Lower Arkansas River Basin Wetland Mapping and Reference Network
Laurie Gilligan, Gabrielle Smith, and Catherine Wiechmann
The Lower Arkansas Basin wetland assessment project was the fourth basinwide assessment and was divided into two phases. The objectives of Phase 1 were to 1) create a digital map of wetlands in the Lower Arkansas Basin; 2) identify and assess a network of reference standard wetlands and riparian areas; and 3) research habitat requirements of target wetland-dependent wildlife species within the basin. The objectives of Phase 2 were to 1) produce overall basin-wide estimates of ecological condition for wetlands and riparian areas in the basin by sampling a spatially balanced, randomly selected set of sites and 2) pilot the collection of water quality data in wetlands. Original National Wetland Inventory (NWI) mapping of the Lower Arkansas basin contained 205,587 acres of aquatic resources, including both wetlands and waterbodies, representing only 1.5% of the total land area. However, overall accuracy of the original map was only 47.6% (90% CI = 44.8?50.5%). The most significant source of discrepancy was within the forested wetland class. While the original mapping contained >30,000 acres of forested wetlands, the revised estimate showed less than 1,300 acres, indicating 96% fewer acres of forested wetlands than the original mapping showed. To improve the NWI mapping, this project included funding to update the mapping within 18 USGS quads, twelve quads around John Martin Reservoir and six quads around and upstream of Pueblo Reservoir.
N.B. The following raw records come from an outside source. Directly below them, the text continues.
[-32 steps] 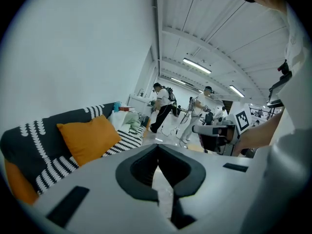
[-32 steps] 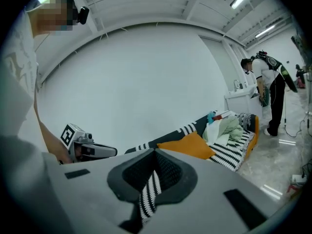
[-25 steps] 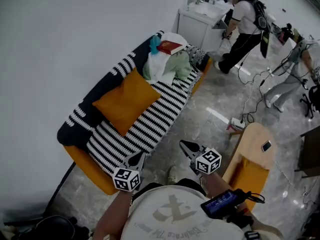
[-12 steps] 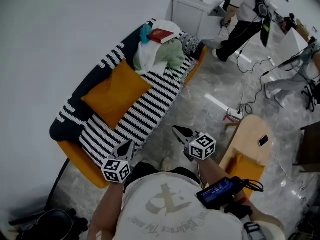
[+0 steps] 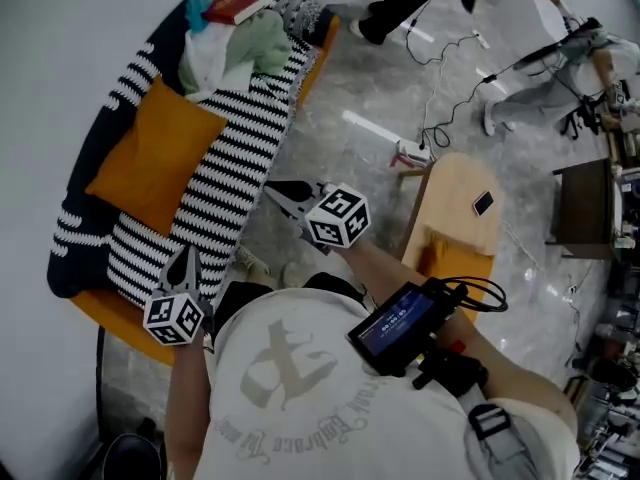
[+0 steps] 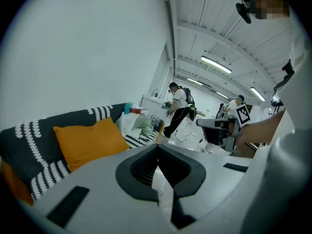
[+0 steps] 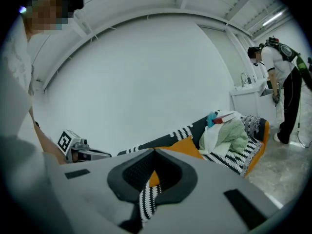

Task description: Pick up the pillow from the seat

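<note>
- The orange pillow (image 5: 155,158) stands on the seat of the sofa (image 5: 110,313), leaning against the dark backrest. Its lower corner rests on the black-and-white striped cover (image 5: 225,173).
- Further along the same seat lies a pile of pale clothes (image 5: 235,53) with a red book (image 5: 232,8) on top. The pile lies close beside the pillow's upper corner.
- The left gripper (image 5: 184,258) is held in front of the near end of the sofa, over the edge of the striped cover. It is apart from the pillow, and its marker cube (image 5: 175,318) sits nearest the person.
- In the left gripper view the fingers (image 6: 139,167) are pressed together with nothing between them. The pillow (image 6: 90,143) shows to the left beyond them.
- The right gripper (image 5: 275,190) hangs over the grey floor (image 5: 350,78) just beside the sofa's front edge. Its tips point toward the striped seat, not touching anything.
- In the right gripper view its fingers (image 7: 131,172) are likewise closed on nothing. The striped cover and a slice of the orange pillow (image 7: 187,147) appear past them.
- A small screen device (image 5: 395,323) is strapped to the person's right forearm.
- To the right stands a light wooden chair (image 5: 455,193) with a phone (image 5: 482,203) lying on it.
- Cables trail across the floor near other people at the top of the head view.
</note>
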Tool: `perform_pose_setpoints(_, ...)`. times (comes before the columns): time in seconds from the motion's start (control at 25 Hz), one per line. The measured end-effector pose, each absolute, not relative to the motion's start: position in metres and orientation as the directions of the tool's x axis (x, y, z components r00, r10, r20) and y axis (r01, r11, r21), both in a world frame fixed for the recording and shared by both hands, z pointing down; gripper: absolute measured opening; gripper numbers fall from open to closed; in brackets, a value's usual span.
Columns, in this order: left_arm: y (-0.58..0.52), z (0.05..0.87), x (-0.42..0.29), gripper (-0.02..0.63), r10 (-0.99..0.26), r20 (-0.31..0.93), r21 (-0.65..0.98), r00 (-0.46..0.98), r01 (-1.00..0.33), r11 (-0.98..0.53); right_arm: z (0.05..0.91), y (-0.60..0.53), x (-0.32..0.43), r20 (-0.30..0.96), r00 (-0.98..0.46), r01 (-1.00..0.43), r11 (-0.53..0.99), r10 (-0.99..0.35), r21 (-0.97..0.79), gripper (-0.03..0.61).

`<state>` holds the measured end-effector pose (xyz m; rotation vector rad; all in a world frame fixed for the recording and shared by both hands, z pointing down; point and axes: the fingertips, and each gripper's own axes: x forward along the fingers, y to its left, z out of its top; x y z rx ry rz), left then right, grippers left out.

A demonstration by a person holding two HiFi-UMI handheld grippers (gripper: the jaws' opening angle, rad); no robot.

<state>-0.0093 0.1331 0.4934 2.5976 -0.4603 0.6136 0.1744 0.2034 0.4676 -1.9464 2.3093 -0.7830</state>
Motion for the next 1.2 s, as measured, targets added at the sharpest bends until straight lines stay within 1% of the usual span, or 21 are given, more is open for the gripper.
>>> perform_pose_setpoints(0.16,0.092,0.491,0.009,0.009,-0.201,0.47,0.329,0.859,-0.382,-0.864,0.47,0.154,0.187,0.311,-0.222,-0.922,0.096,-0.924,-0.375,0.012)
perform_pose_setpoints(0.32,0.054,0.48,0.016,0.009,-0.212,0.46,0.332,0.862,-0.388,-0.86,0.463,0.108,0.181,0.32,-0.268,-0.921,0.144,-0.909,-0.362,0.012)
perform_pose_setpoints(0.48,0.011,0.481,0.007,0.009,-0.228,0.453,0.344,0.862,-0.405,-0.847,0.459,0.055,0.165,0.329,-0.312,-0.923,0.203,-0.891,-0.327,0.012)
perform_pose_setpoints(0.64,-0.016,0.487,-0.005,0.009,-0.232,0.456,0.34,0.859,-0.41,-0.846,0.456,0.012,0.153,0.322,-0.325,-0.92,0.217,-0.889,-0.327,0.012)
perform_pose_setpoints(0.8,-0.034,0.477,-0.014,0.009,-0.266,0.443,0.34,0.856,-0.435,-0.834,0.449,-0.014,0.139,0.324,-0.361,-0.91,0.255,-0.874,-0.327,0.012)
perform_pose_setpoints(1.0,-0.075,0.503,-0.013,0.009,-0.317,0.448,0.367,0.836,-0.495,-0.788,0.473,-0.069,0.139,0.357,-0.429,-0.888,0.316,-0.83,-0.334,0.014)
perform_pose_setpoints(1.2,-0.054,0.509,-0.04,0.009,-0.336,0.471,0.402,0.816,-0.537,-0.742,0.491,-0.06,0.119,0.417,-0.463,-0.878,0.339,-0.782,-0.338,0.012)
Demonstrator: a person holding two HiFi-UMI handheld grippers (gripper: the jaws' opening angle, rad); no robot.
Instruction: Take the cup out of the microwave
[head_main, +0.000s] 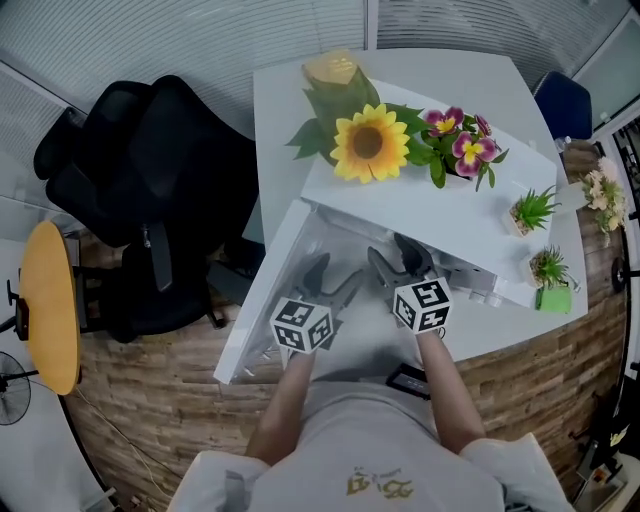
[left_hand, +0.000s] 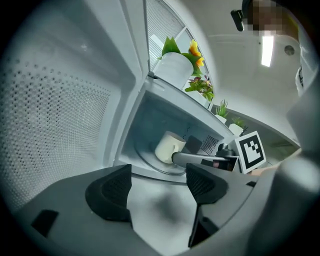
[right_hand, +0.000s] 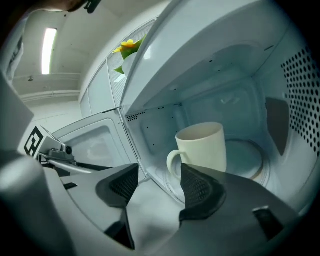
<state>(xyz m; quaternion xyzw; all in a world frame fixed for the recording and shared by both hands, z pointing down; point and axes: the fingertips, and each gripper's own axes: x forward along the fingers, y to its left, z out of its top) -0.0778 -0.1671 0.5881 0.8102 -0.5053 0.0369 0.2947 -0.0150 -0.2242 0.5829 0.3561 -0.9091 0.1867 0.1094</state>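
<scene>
facing one cup in one microwave, left gripper and right gripper both gape empty.

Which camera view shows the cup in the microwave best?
The right gripper view: the cup stands close and large, with its rim and handle plain to see. The left gripper view shows it small and farther off. In the head view the top of the microwave hides it.
</scene>
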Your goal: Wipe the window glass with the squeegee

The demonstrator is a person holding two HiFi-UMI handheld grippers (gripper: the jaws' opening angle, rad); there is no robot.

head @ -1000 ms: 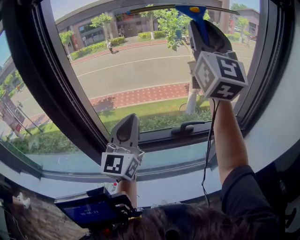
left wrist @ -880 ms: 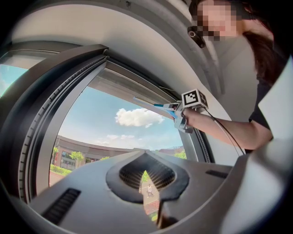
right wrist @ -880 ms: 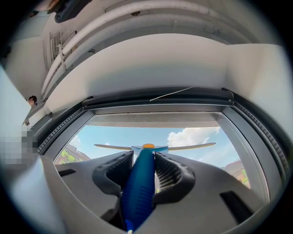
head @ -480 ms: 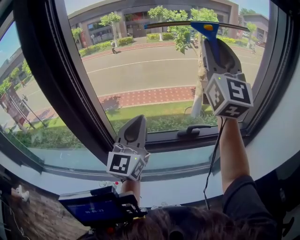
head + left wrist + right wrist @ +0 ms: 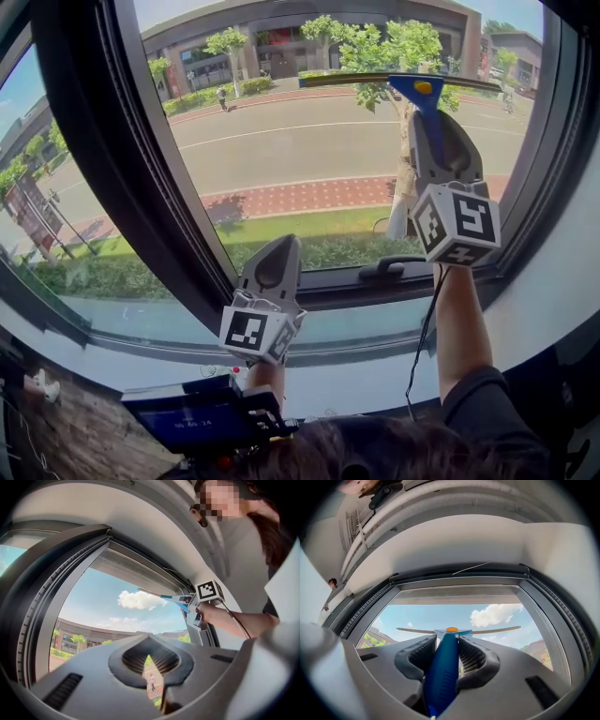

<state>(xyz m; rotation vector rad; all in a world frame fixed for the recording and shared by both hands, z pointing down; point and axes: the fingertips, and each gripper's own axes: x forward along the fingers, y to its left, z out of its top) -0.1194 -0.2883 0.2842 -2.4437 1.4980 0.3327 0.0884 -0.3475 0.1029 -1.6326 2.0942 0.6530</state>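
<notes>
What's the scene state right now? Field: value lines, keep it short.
tool: blue-handled squeegee, blade roughly level, high on the window glass
right gripper: shut on the squeegee, arm raised
left gripper: shut, holds nothing, low near the bottom frame
window handle: on the bottom frame, below the right gripper
</notes>
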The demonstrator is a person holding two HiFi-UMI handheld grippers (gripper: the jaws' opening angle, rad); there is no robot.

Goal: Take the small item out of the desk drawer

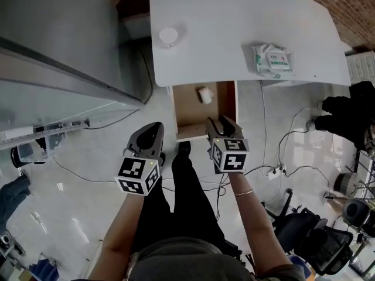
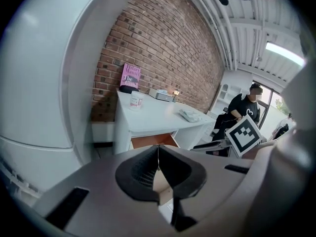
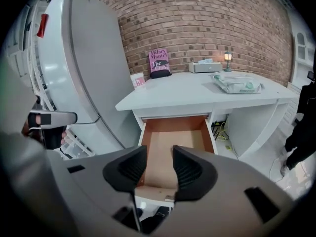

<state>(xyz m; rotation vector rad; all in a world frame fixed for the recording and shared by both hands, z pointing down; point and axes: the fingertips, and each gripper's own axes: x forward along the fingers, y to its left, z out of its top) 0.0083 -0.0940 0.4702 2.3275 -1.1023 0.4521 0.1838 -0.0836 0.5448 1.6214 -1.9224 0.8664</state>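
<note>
1. Brick wall [image 3: 197, 19]: behind the desk, full width in the right gripper view.
2. Fridge [image 1: 53, 40]: grey, tall, just left of the desk.
3. Desk [image 1: 222, 34]: white top, set against the wall.
4. Drawer [image 1: 232, 101]: under the desk top, pulled out toward the person, brown inside.
5. Left gripper [image 2: 158, 149]: held low over the floor, left of the drawer and apart from it. Its jaws are closed tip to tip with nothing between them.
6. Right gripper [image 3: 159, 169]: at the drawer's front edge, pointing into it. Its jaws stand apart and hold nothing; the bare drawer bottom shows through the gap.
7. Pack of wipes [image 1: 272, 60]: white and green, lying flat on the right part of the desk top.
8. Book [image 3: 159, 60]: pink cover, upright against the wall at the back of the desk.
9. Cup [image 1: 168, 37]: white, round, near the desk's left edge.
10. Small item [image 1: 204, 94]: white, in the back part of the drawer near the middle, just under the desk's front edge, untouched by either gripper.
</note>
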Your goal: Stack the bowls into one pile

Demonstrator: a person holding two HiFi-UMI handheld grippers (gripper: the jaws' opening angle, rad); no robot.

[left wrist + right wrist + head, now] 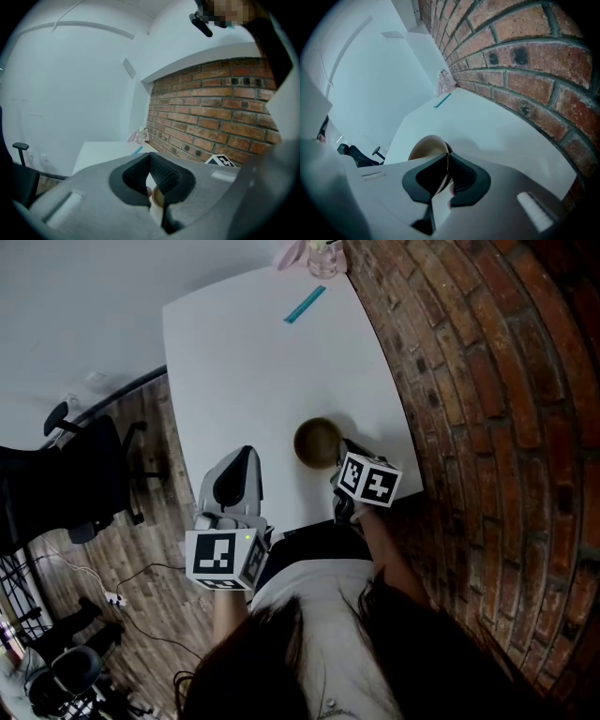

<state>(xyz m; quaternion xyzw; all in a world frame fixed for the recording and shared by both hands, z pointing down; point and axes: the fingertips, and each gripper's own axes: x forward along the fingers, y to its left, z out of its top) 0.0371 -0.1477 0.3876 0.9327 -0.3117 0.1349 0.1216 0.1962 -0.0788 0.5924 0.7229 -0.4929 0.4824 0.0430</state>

To assess the condition of wetlands in the basin, 48 high quality, reference condition wetlands and riparian areas were hand selected across the basin to represent the most common wetland and riparian type. These reference sites helped establish threshold for condition in the basin. Nearly thirty percent of the reference sites were rated excellent for overall ecological integrity and an additional 52% were rated in good condition. To assess condition across the basin, 62 random wetland and riparian sites were selected based on a spatially balanced probabilistic sample design. Basinwide estimates produced from the random assessment indicate that 35% of wetland and riparian acres across the basin are in good condition, 60% in fair condition, and 5% in poor condition. No randomly selected sites were found in excellent condition.
CNHP Field Ecologists assess the condition of a marsh in the Arkansas Valley. Joanna Lemly, CNHP.
For the pilot water quality study, water samples were collected in 29 sites within three common wetland types in the basin (marshes, plains riparian areas, and playas). The most notable result from the water quality study was the contrast between values measured in marshes and plains riparian areas, which were generally similar to the Arkansas River mainstem, and playas, which were strikingly different. In addition, there were clear patterns related to location within the basin and by proximity to intensive land uses. Marshes sampled in the basin, particularly those on the floodplain and influenced by irrigation return flows, had high EC, high hardness, and high concentrations of dissolved cations and sulfates. Water quality values in plains riparian areas were variable depending on location within the basin, surrounding geology, and proximity to the Arkansas floodplain. In contrast, playas had lower EC, alkalinity, hardens, dissolved cations, and sulfate than other wetland types.
Collecting water quality samples from a Great Plains playa. Joanna Lemly, CNHP.